In this lesson students broke up into groups of 5-8 to create lists of masks. They considered masks that they know of, have seen, and have worn. Next the whole class joined together to create categories of masks and determined what category their masks would be placed in. Lastly, they decided that some categories could belong within others. For example the Halloween category was placed into the Celebrations category. Some of the final categories included Protection, Ceremony, Health, and Sports. 

Together we took a visual journey of masks in time and place. While students viewed mask imagery they considered the idea of “making” one’s identity as they were introduced to Theatrical, Ceremonial, and Festival masks.

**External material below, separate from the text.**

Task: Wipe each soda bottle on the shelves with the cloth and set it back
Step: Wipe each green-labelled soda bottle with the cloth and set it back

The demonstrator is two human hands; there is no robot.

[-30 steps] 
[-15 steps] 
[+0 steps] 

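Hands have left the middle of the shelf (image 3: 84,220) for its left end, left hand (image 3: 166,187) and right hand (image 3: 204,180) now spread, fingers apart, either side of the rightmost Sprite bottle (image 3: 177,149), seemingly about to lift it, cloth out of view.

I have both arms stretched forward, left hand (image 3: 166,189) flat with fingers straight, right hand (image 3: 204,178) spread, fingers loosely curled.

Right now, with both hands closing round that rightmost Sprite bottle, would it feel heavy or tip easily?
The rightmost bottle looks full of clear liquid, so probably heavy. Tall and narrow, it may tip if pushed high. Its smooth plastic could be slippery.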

Students brainstormed and drew out at least four different mask ideas before they decided upon a final design. The final design was edited and made actual size and then taped onto colored metal tooling. The lines of the design were traced and then the paper was removed so that the foil could be pushed in or out on either side in order to create the interest of texture.  Next students chose areas of the mask to highlight with color using permanent markers. Finally students decided on what embellishments they wanted to add to complete their mask. After the masks were completed, students created wall tags for their mask, which included the category of the mask, and it’s use.

Learning Objectives:

  • Masks exist in different times and places
  • Craftsmanship and skill in the handling of tools,  materials, and medium
  • Deliberate consideration of texture, color and design additions
  • Intentional category and purpose of mask
  • Promoting engineering and problem solving through proficiency of the medium
 Sixth graders proudly displaying their mask creations

Sixth graders proudly displaying their mask creations

 Sixth Grade Mask display

Sixth Grade Mask display

 Sixth Grade Mask display showing mask categories and rough drafts 

Sixth Grade Mask display showing mask categories and rough drafts 

 Sixth Grade Mask display

Sixth Grade Mask display

 Sixth Grade Mask display

Sixth Grade Mask display

Sixth Grade Navajo Inspired Weaving

Sixth graders were introduced to both traditional and contemporary Navajo weaving and weavers. We explored both the similarities between the contemporary and traditional styles as well as how they have changed within the Navajo culture.

The students created these bracelets with color, pattern, and texture on a cardboard loom with yarn. Considerations included color scheme, symmetry, symbolism and personal identity. 

 Sixth grade wristband weavings

Sixth grade wristband weavings

Sixth Grade Tessellations

Students were introduced to M.C. Escher and his work with tessellations. As they observed and analyzed these images they recognized how they could be used to create pattern. Students worked to created their own template to trace while interlocking the traced template with repetition they came up with at tessellation design to embellish.

“I can create a pattern composition using a tessellation.”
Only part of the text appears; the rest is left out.